The histamine H2 receptor (H2R) is a Gs protein-coupled receptor. Its activation leads to increases in the second messenger adenosine-3′,5′-cyclic monophosphate (cAMP). Presently, several systems are established to characterize the pharmacological profile of the H2R, mostly requiring radioactive material, animal models, or human blood cells. This prompted us to establish a flow cytometric analysis with a fluorescently labeled formyl peptide receptor (FPR) ligand in order to investigate the H2R functionally and pharmacologically.

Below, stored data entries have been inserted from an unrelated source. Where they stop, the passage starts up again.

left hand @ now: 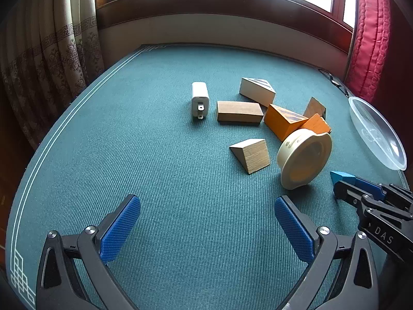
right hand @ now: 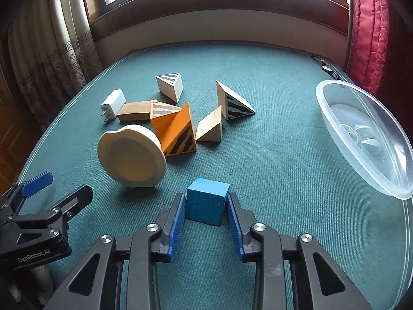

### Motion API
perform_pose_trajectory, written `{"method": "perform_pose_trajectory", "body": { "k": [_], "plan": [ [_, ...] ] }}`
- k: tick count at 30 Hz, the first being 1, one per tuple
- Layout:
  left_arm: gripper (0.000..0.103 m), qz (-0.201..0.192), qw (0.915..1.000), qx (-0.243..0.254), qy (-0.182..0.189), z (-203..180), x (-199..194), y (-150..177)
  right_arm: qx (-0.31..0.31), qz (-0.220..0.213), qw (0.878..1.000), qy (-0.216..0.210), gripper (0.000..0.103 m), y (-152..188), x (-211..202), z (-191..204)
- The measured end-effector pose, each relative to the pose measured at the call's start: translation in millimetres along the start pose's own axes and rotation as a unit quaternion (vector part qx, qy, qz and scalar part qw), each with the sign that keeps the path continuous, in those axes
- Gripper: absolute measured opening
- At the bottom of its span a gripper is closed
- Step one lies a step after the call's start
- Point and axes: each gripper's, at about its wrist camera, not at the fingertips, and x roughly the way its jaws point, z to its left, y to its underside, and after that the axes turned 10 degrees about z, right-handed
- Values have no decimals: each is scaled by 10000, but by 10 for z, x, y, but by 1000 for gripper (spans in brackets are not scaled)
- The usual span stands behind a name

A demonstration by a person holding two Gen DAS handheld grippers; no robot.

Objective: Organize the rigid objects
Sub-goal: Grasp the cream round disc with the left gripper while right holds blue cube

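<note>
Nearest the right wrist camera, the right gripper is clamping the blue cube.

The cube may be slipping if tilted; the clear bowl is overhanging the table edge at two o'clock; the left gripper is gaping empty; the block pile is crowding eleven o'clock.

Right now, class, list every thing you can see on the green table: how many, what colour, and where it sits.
Blue cube: one, blue, near edge, gripped.
Round lid: one, cream, tilted, left of the cube.
Orange wedges: two, orange with dark stripes, middle pile.
White wedges: two, white with dark stripes, behind the pile.
Plain wood blocks: at least two, tan, middle.
Charger: one, white, far left.
Plastic bowl: one, clear, right edge.
Left gripper: fingers wide open, empty.
Right gripper: shut on the cube.
</note>
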Motion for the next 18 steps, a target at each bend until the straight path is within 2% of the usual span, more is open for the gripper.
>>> {"method": "perform_pose_trajectory", "body": {
  "k": [9,13,18],
  "plan": [
    [103,-112,9996,220,149,-296,-70,-116,304,-77,9995,27,35,144,-90,-325],
    [103,-53,9993,225,281,-463,-49,-195,318,-139,9994,-10,35,192,-104,-343],
    [103,73,9995,131,265,-609,56,-284,305,-212,9993,-68,35,232,-119,-395]
  ]
}}
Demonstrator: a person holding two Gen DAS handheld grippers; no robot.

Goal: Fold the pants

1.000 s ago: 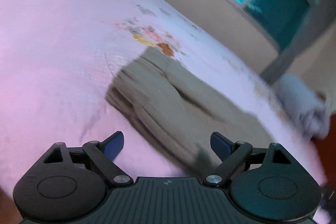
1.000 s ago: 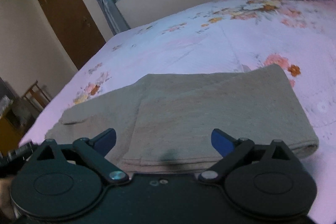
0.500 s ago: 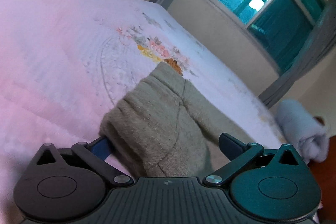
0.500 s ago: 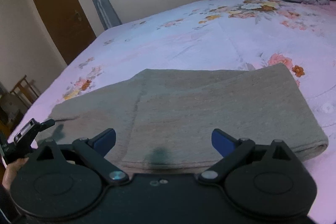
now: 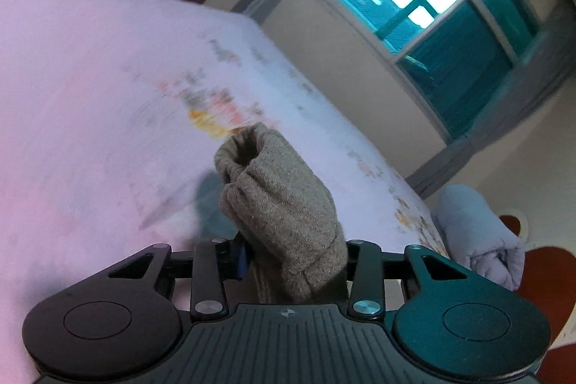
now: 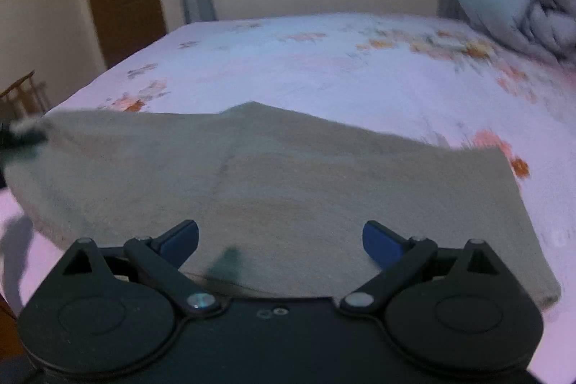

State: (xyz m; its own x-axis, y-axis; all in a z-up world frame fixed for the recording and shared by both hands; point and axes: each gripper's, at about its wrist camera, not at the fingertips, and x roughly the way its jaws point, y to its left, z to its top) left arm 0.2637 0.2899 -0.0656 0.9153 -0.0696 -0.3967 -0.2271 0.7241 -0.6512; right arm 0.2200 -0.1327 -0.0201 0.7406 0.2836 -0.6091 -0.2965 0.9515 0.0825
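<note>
One fold looks partly made: the soft grey-brown knit pants [image 6: 288,189] lie doubled on the pink floral bedsheet [image 6: 324,67], and a further fold seems left to do. Nearest, the left gripper [image 5: 293,258] is clamped on a bunched end of the pants, raised off the sheet. The right gripper [image 6: 280,240] hovers at the pants' near edge, jaws spread, holding nothing. Beyond the pants sits a rolled grey quilt [image 6: 518,9]. No containers are visible.

No text, label, brand or number is readable in either view.
</note>
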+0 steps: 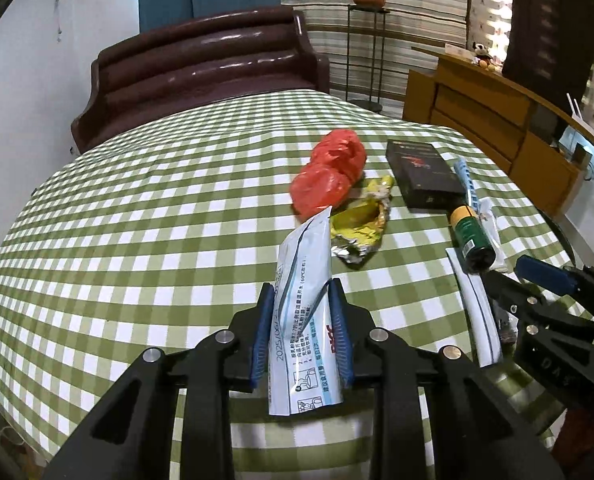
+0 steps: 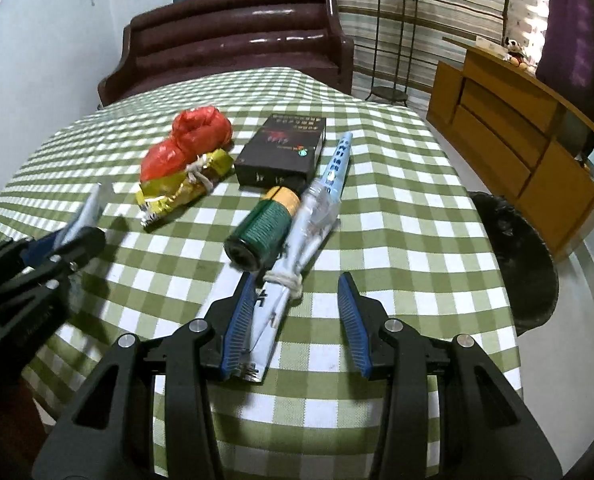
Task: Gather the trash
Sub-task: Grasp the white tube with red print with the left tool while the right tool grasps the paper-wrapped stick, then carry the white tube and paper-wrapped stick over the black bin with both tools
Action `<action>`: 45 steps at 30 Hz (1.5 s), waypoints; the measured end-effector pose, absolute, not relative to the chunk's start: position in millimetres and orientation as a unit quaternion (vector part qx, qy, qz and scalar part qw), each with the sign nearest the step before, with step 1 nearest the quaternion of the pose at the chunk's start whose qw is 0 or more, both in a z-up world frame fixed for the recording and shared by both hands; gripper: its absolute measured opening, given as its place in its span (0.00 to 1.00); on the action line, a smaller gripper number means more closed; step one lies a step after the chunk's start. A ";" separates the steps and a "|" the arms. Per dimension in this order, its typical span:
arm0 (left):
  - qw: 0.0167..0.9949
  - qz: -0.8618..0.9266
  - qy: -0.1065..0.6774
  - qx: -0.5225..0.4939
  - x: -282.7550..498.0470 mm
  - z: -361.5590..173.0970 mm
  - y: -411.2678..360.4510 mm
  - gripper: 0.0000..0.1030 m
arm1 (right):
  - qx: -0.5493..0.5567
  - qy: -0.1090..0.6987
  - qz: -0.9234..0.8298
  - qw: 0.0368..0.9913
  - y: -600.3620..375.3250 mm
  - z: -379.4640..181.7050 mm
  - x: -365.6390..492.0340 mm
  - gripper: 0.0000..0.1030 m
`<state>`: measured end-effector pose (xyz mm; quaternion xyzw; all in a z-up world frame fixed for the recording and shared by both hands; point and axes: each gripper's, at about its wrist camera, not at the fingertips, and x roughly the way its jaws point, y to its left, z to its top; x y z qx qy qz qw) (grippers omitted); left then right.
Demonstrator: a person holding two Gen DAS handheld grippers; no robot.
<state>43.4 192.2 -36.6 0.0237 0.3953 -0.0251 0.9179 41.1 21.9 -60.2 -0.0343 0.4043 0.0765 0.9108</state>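
My left gripper (image 1: pixel 301 294) is shut on a white and blue sachet (image 1: pixel 303 312), held above the green checked table (image 1: pixel 137 240); it also shows in the right wrist view (image 2: pixel 89 208). My right gripper (image 2: pixel 297 292) is open, low over the table, with a long white wrapper (image 2: pixel 293 276) tied with string lying between its fingers, near the left finger (image 2: pixel 239 320). Beyond lie a green and yellow can (image 2: pixel 263 224), a black box (image 2: pixel 283 148), a crumpled red bag (image 2: pixel 189 144) and a yellow foil wrapper (image 2: pixel 181 188).
A black-lined trash bin (image 2: pixel 513 256) stands at the table's right edge. A dark brown sofa (image 2: pixel 233 44) is behind the table. A wooden cabinet (image 2: pixel 517 136) stands at the right. A plant stand (image 2: pixel 393 40) is at the back.
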 end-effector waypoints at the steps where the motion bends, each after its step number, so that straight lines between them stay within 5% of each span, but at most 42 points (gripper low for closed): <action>1: 0.918 -0.026 0.395 0.022 43.1 -36.5 193.2 0.28 | -0.035 0.405 0.072 0.911 21.1 -60.7 40.9 0.41; 10: 0.918 -0.034 0.395 0.012 45.8 -38.3 196.0 0.28 | -0.043 0.404 0.052 0.912 18.3 -62.2 41.6 0.41; 15: 0.918 -0.033 0.394 0.012 46.4 -38.8 196.5 0.28 | -0.055 0.398 0.059 0.914 22.9 -61.7 39.3 0.19; 45: 0.933 -0.110 0.342 0.020 67.1 -0.4 88.3 0.28 | -0.009 0.341 -0.032 0.939 -109.6 -25.7 42.6 0.17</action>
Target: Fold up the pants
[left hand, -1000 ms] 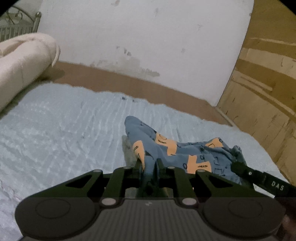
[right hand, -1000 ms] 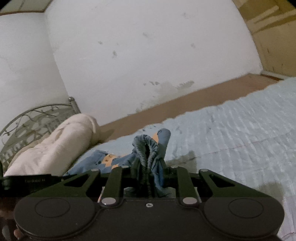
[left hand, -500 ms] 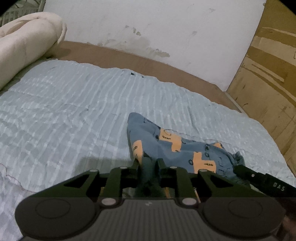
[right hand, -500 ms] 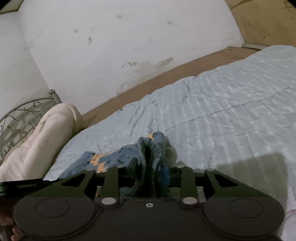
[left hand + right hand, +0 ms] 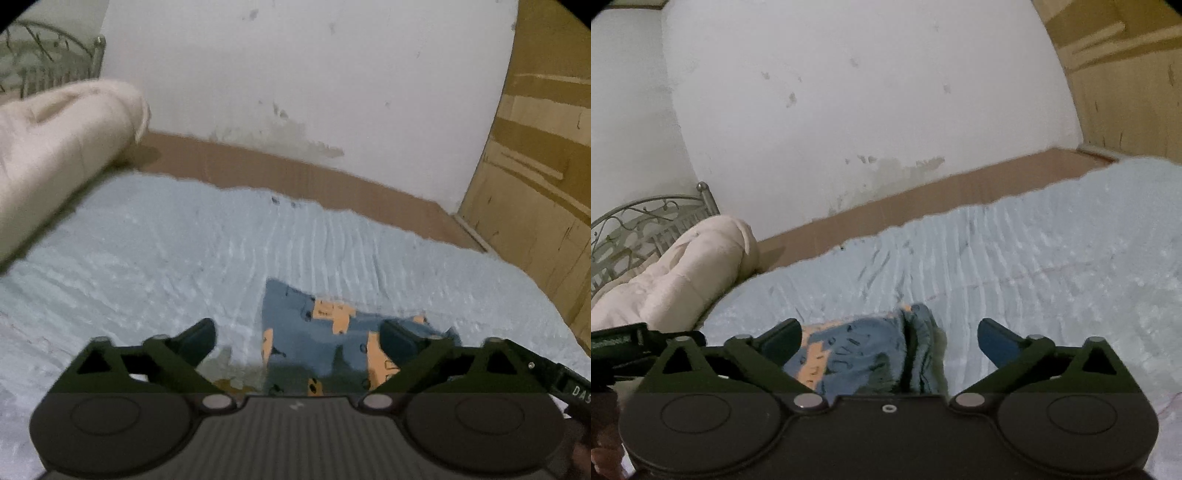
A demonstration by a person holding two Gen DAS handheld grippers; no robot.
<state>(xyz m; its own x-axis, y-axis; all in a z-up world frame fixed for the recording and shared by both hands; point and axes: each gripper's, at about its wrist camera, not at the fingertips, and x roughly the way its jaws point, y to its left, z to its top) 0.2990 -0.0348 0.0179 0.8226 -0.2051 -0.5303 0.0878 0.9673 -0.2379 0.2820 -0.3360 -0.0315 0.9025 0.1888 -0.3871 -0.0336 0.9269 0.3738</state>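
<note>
Both claws stand wide apart over a pale blue bedspread (image 5: 155,258) as a fold of small patterned pants (image 5: 325,343) is let go. The left gripper (image 5: 297,334) and the right gripper (image 5: 888,338) have just been opening, and neither pad presses on cloth; the garment lies loose on the bed beneath and between the spread fingers.

The pants, blue with orange patches, sit near the bed's near edge, directly ahead of and below both claws. From the left wrist view the bundle lies mostly toward that claw's right finger (image 5: 402,339), its long axis running across the view toward the right gripper, whose arm shows at the frame's right edge. From the right wrist view the gathered waistband (image 5: 919,332) lies between the fingers, the rest trailing left. Both hands appear about equally near, the left at the leg end and the right at the waist end, though blur makes the exact fold lines hard to read.

A rolled cream duvet (image 5: 683,273) rests at the head end by a metal headboard (image 5: 646,221). No containers are in view.
</note>
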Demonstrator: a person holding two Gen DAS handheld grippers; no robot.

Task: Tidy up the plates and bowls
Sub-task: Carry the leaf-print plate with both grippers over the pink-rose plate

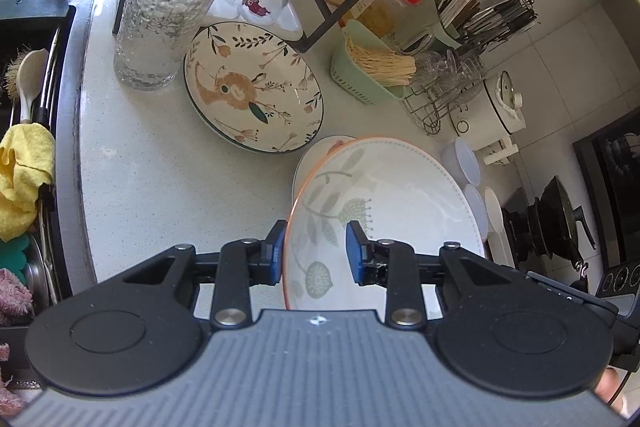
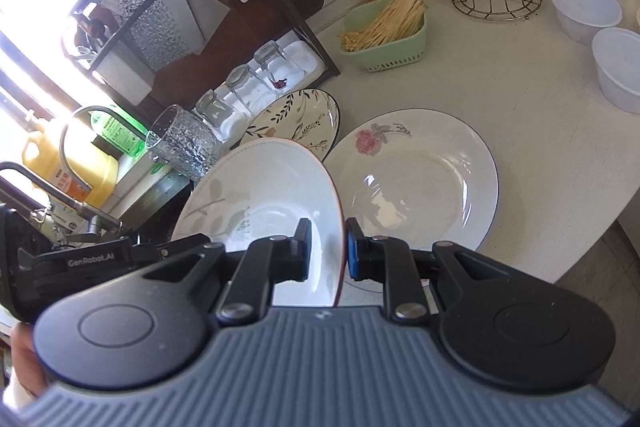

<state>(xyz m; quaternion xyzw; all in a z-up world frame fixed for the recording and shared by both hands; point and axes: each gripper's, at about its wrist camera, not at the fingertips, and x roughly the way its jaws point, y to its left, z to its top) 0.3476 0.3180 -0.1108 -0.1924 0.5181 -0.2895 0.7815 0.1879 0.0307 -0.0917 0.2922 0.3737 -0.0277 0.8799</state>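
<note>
- The leaf-patterned plate (image 2: 272, 195) is pinched at its orange rim by the right gripper (image 2: 327, 251), jaws nearly closed on it.
- The opposite rim is straddled by the left gripper (image 1: 316, 253) (jaws looser there; contact on both pads cannot be confirmed).
- The plate is carried tilted above the counter (image 1: 160, 179), over the rose plate (image 2: 420, 179).
- A slip from the looser side could let it swing down and chip the rose plate or the floral plate (image 1: 252, 87) nearby.
</note>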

First, we stimulated U937 promonocytes, which mature in a cAMP-dependent fashion upon H2R activation, with histamine (HA) or selective H2R agonists and measured increases in cAMP concentrations by mass spectrometry. Next, indicative for the maturation of U937 promonocytes, we assessed the FPR expression upon incubation with HA or H2R agonists. FPR expression was measured either indirectly by formyl peptide-induced changes in intracellular calcium concentrations ([Ca2+]i) or directly with the fluorescein-labeled FPR ligand fNleLFNleYK-Fl. HA and H2R agonists concentration-dependently induced FPR expression, and potencies and efficacies of fMLP-induced increases in [Ca2+]i and FPR density correlated linearly. Accordingly, flow cytometric analysis of FPR expression constitutes a simple, inexpensive, sensitive, and reliable method to characterize the H2R pharmacologically. Furthermore, we evaluated FPR expression at the mRNA level. Generally, quantitative real-time polymerase chain reaction confirmed functional data. Additionally, our study supports the concept of functional selectivity of the H2R, since we observed dissociations in the efficacies of HA and H2R agonists in cAMP accumulation and FPR expression.